### EXERCISE BRIEF
The required answer is every line of the data containing the word "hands".
# # # #
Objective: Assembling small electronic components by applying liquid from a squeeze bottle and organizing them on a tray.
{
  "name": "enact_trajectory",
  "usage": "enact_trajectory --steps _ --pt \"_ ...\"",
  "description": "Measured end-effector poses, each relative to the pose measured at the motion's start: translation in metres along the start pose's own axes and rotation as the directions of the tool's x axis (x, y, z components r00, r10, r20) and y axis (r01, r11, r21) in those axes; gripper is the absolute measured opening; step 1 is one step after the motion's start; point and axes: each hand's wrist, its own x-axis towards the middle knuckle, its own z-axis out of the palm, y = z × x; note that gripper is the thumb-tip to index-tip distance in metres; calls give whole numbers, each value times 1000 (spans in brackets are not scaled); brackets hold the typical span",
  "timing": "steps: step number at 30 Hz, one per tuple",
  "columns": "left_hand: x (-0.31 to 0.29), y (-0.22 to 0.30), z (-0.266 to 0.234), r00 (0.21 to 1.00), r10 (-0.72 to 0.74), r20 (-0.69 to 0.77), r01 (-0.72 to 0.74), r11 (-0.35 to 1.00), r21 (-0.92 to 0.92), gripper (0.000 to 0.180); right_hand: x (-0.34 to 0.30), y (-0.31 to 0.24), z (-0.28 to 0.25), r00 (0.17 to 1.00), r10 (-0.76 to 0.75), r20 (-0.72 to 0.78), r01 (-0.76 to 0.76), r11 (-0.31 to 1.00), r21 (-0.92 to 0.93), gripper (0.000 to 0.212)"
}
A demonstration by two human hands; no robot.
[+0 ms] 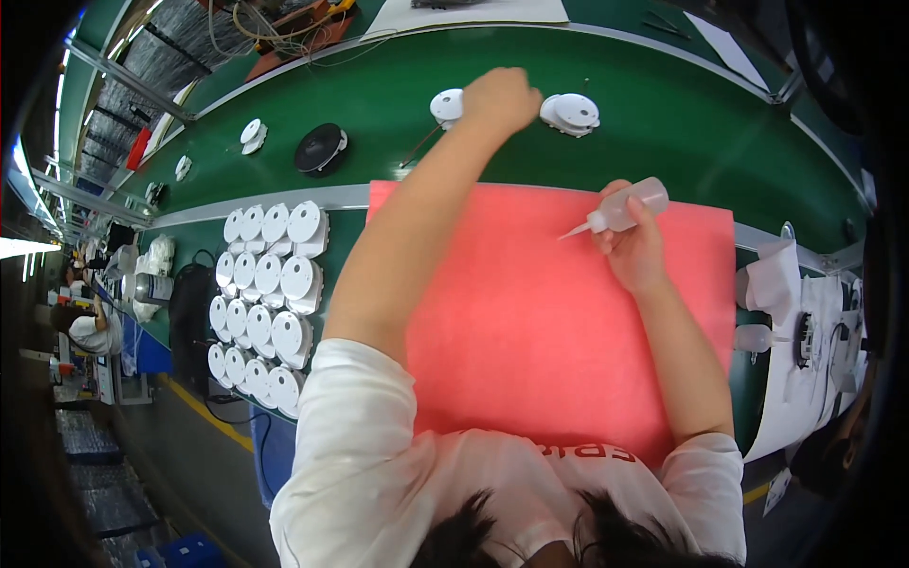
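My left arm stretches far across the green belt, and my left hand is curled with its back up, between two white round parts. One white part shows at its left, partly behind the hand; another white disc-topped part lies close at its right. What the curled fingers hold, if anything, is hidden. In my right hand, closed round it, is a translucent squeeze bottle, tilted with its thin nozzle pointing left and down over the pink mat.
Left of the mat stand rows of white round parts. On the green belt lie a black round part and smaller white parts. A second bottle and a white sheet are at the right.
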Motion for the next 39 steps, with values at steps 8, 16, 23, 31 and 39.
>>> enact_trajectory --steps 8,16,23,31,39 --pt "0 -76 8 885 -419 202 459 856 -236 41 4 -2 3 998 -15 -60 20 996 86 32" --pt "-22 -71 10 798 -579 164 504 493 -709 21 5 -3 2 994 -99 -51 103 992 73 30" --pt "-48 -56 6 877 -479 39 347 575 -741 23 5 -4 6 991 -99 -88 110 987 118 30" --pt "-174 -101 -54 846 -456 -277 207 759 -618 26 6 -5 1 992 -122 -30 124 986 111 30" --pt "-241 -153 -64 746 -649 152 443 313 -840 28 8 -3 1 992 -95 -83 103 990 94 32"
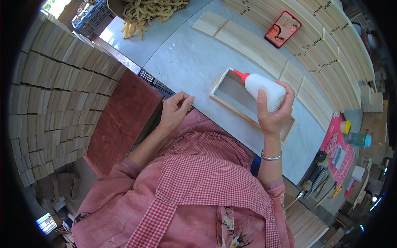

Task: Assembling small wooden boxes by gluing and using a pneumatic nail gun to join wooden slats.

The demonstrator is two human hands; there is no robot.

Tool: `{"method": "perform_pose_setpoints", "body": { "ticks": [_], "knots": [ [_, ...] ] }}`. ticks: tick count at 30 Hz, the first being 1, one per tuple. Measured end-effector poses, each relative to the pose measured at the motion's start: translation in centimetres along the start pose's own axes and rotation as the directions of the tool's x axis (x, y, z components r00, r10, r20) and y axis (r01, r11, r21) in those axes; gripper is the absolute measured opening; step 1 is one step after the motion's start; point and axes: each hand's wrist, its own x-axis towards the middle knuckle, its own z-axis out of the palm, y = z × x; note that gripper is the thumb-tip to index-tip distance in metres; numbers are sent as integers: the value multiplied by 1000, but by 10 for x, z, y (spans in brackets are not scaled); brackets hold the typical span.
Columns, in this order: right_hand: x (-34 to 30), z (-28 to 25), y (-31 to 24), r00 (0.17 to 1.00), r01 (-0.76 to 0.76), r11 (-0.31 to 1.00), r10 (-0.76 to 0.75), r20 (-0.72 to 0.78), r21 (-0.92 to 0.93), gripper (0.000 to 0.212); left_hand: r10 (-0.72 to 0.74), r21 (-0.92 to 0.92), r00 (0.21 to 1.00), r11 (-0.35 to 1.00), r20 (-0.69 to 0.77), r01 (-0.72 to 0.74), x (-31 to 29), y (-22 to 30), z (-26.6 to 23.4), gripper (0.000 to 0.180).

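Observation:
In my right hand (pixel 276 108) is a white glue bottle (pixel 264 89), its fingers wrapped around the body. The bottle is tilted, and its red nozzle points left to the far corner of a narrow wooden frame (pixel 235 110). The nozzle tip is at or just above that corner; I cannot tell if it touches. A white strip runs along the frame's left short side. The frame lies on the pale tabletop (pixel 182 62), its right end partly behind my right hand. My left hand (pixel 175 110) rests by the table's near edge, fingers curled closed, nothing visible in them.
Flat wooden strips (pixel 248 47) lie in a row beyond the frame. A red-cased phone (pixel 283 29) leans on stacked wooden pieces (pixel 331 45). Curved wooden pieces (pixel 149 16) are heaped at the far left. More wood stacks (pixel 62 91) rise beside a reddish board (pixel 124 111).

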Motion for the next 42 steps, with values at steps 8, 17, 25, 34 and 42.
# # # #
### SOLUTION FOR THIS PROBLEM
A demonstration by two human hands; no robot.
The demonstrator is two human hands; there is no robot.

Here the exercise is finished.